Back To The Moon: Artemis Mission SLS Rocket: From Launch to Lunar Orbit To Splashdown

As we are all aware, most vehicles on the road are powered by engines that convert fuel into energy to create motion. Although rocket engineering is way more complex, the same basic principle applies to the engines and motors that will help power a journey to the Moon. For future Artemis missions, the Space Launch System (SLS) rocket and Orion spacecraft will be equipped with several different types of engines and motors. From rocket liftoff to splashdown, these engines and motors will send the first SLS rocket and the Orion spacecraft on the Artemis mission, out beyond the Moon and farther than any spacecraft built for humans has ever ventured. Missions at the Moon will be a stepping stone to set ready for human exploration of Mars.

Within Artemis mission, There are total of 55 engines and motors between the SLS rocket and Orion spacecraft which will carry Orion spacecraft from the launch pad, around the Moon, and back to Earth. A motor is usually defined as a machine that produces motion, and an engine is considered a type of motor that produces motion with the use of moving parts. In rocket science, these terms are typically used to differentiate between rocket motors with solid fuel, which does not employ moving parts to generate thrust, and engines that use moving parts such as pumps and valves to direct liquid fuel through the system. Solid rocket motors may still include moving parts to steer and direct the thrust.


The first configuration of the SLS rocket, called Block 1, will be prepared for the first three Artemis missions and its 322 ft. tall, that is actually taller than the Statue of Liberty.
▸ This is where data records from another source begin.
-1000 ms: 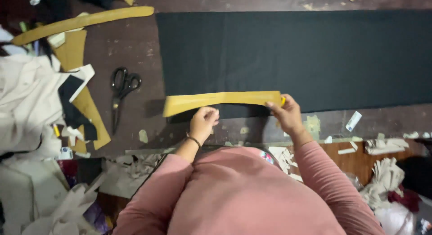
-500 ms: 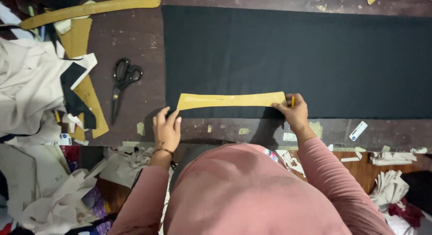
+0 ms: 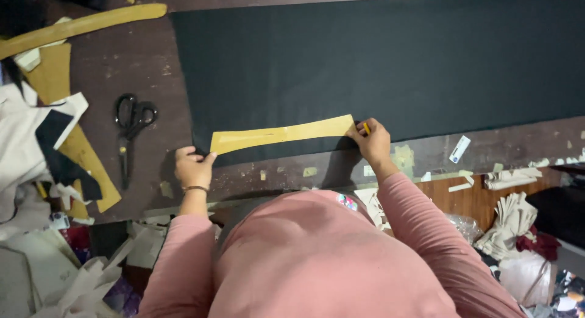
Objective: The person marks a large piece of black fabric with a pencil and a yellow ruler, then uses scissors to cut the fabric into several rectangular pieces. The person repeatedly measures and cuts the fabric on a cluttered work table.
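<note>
A person in a pink long-sleeved top is leaning over a worn brown worktable point(image 3: 152, 68), working on a long sheet of dark fabric point(image 3: 378, 68) that is lying flat across most of the table's width. A narrow, slightly curved yellow paper pattern strip point(image 3: 281, 134) is lying on the near edge of the fabric, running from the fabric's lower left corner toward the middle of the table. The left hand point(image 3: 192, 167) is pressing down at the strip's left end, fingers curled and fingertips resting on the corner where strip and fabric meet; it is holding nothing between the fingers. The right hand point(image 3: 372, 140) is sitting at the strip's right end, its fingers pinched together around a small yellow marker point(image 3: 366, 128), possibly chalk or a pencil, whose tip is touching the fabric just beside the end of the strip. A thin bracelet is showing on the left wrist. To the left of the fabric, black-handled scissors point(image 3: 131, 135) are lying on the bare tabletop, blades closed and pointing toward the table's near edge, well apart from both hands. Farther left, more yellow pattern pieces point(image 3: 73, 27) are lying among white and dark fabric offcuts point(image 3: 36, 141). Small paper scraps are dotting the table's near edge, and a small white tag point(image 3: 460, 148) is lying to the right of the right hand. Piles of pale cloth scraps point(image 3: 509, 214) are sitting below the table's right side.
</note>
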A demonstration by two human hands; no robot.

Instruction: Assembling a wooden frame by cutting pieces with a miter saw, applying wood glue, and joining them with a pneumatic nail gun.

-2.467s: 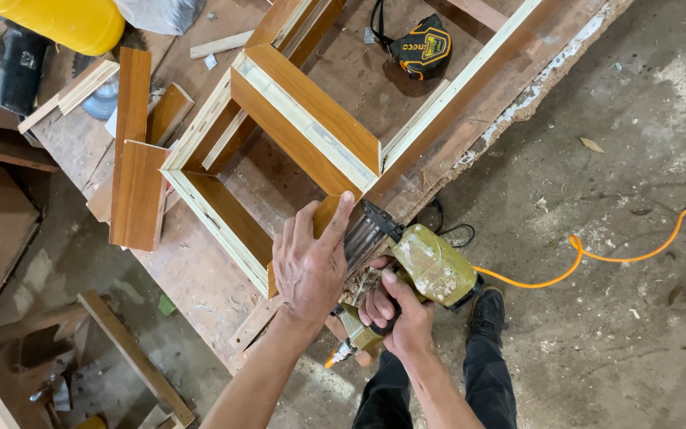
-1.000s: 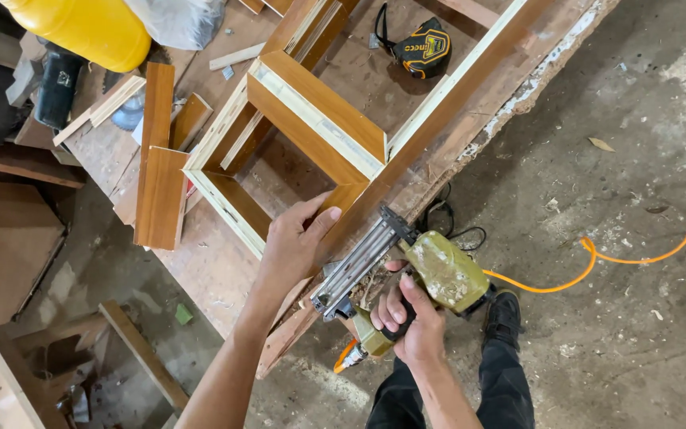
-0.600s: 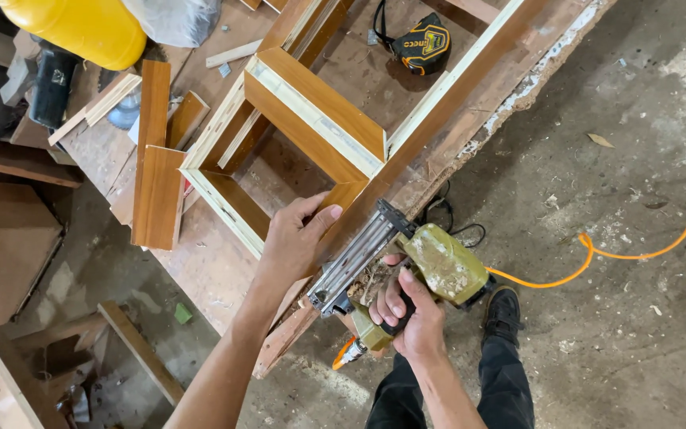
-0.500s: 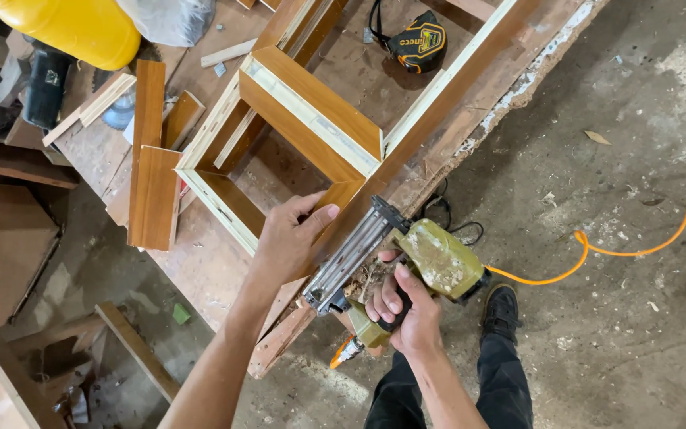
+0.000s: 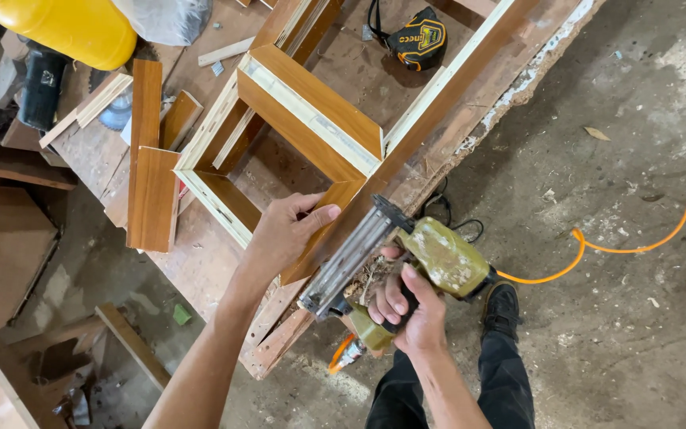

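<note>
A brown wooden box frame (image 5: 303, 119) with pale edges lies on the workbench (image 5: 200, 262). My left hand (image 5: 283, 234) grips its near corner panel, fingers wrapped over the board's edge. My right hand (image 5: 406, 306) holds the handle of an olive-green pneumatic nail gun (image 5: 438, 254). The gun's long metal magazine (image 5: 347, 258) runs alongside the near panel, its nose close to the frame's corner. An orange air hose (image 5: 597, 254) trails from the gun across the floor.
Loose brown boards (image 5: 152, 175) lie left of the frame. A black and yellow tape measure (image 5: 416, 38) sits at the bench's far side. A yellow drum (image 5: 69, 28) stands top left. My shoe (image 5: 506, 306) is on the concrete floor (image 5: 621, 159).
My left hand has shifted from lying flat over the gun to gripping the frame's near panel. The nail gun has swung so its magazine lies along that panel.
</note>
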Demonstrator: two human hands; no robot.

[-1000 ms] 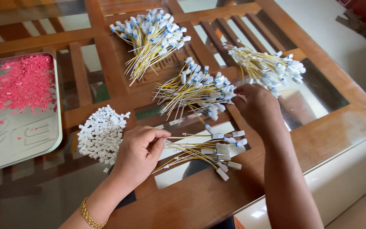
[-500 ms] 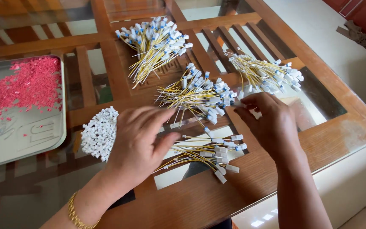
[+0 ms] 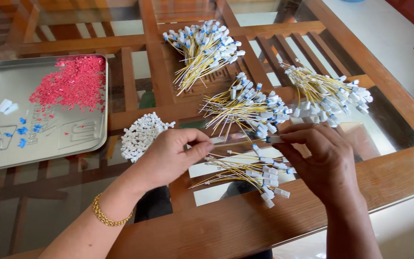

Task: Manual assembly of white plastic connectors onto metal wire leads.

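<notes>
Left hand (image 3: 168,156) pinches bare end of yellow wire (image 3: 238,142); right hand (image 3: 319,160) pinches its white connector (image 3: 273,139). Judgement: keep wire taut, level above loose pile (image 3: 245,172) near bench (image 3: 216,225) front edge.

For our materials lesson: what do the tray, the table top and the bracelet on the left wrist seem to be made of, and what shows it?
Tray: probably metal with a dull silver sheen and raised rim.
Table top: clear glass over a varnished brown wood frame; slats show through it.
Bracelet: gold-coloured metal links, shiny; real gold or plating cannot be told.
</notes>
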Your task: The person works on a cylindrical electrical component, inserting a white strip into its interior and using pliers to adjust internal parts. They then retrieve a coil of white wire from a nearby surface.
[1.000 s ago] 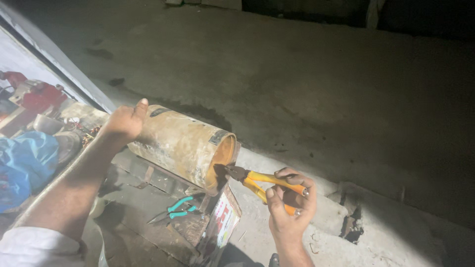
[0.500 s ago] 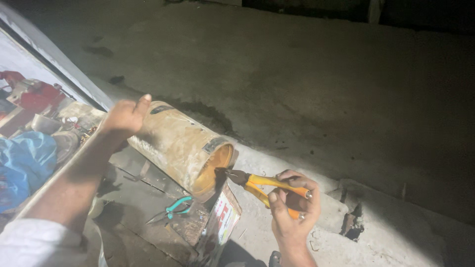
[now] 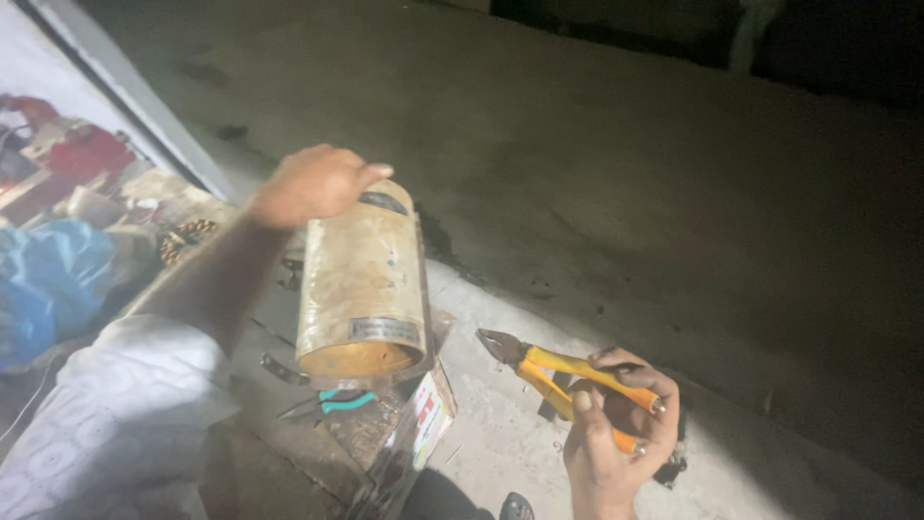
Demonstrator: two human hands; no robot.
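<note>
A worn, rusty metal cylinder (image 3: pixel 361 279) is tilted with its open end facing me. My left hand (image 3: pixel 313 183) grips its far end from above. My right hand (image 3: pixel 616 438) holds pliers with yellow-orange handles (image 3: pixel 568 376); their jaws point left and sit a little to the right of the cylinder's open rim, not touching it. Beneath the cylinder lies a small tool with teal handles (image 3: pixel 342 400) beside a printed cardboard box (image 3: pixel 419 429).
A concrete floor (image 3: pixel 626 193) spreads ahead, dark at the far right. At the left are a blue plastic bag (image 3: pixel 48 279), a copper wire coil (image 3: pixel 188 236) and mixed clutter. A dark small object (image 3: pixel 669 467) lies by my right hand.
My left hand has swung the cylinder round so its open end faces me. The pliers have come away from the rim and moved right.
</note>
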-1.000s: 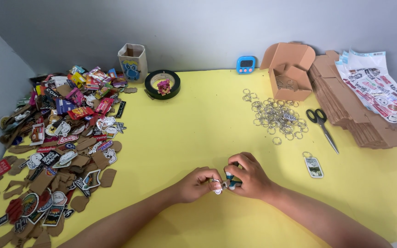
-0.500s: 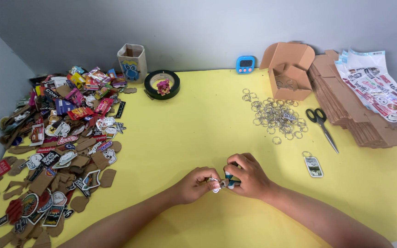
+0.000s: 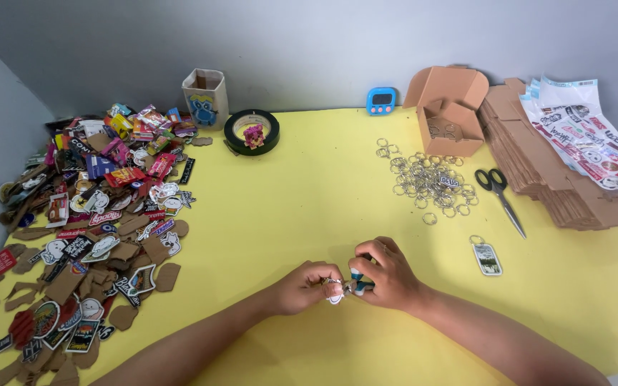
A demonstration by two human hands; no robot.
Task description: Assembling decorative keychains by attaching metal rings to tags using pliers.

It weighs 5.75 million pounds and will produce 8.8 million pounds of thrust at the time of launch and ascent with the power of four RS-25 engines and two solid rocket motors, commonly called boosters.

Every booster is equipped with an ignition motor that ignites the solid propellant. For almost 2 minutes into flight, the boosters will separate from the rocket and the RS-25 engines on the core stage will continue carrying Orion to orbit. Then, the fairings will be ejected to expose the service module, and the jettison motor will ignite to eject the launch abort system from the spacecraft. The launch abort system will be no longer needed after, as Orion can safely abort using the engines on the European Service Module, provided by ESA (European Space Agency).

About eight minutes after liftup, the RS-25 engines will shut down and the core stage will separate from Orion and the Interim Cryogenic Propulsion Stage (ICPS). The RS-25’s smaller engine, the RL10 engine, will take over on the ICPS. The RL10 engine will ignite for less than one minute to position Orion ahead of a longer burn that will accelerate the spacecraft fast enough to break away from the pull of Earth’s gravity and set a course with a precise trajectory to the Moon. After the RL10 engine has completed the burn to send Orion to the Moon, the ICPS will separate from Orion and the service module will use a combined total of 33 engines to propel and position the spacecraft during the mission until it is time for Orion to re-enter Earth’s atmosphere. The service module’s propulsion system can fire for less than a second for spacecraft maneuvering or, in certain emergency situations, the main engine can fire for more than 10 minutes to perform potential abort scenarios.

Before re-entry, the service module will separate from Orion. When Orion prepares to splash down into the Pacific Ocean, the 12 reaction control system engines on the crew module will make sure the spacecraft is finely oriented, with its heat shield looking downward for entry through Earth’s atmosphere, and stable during descent.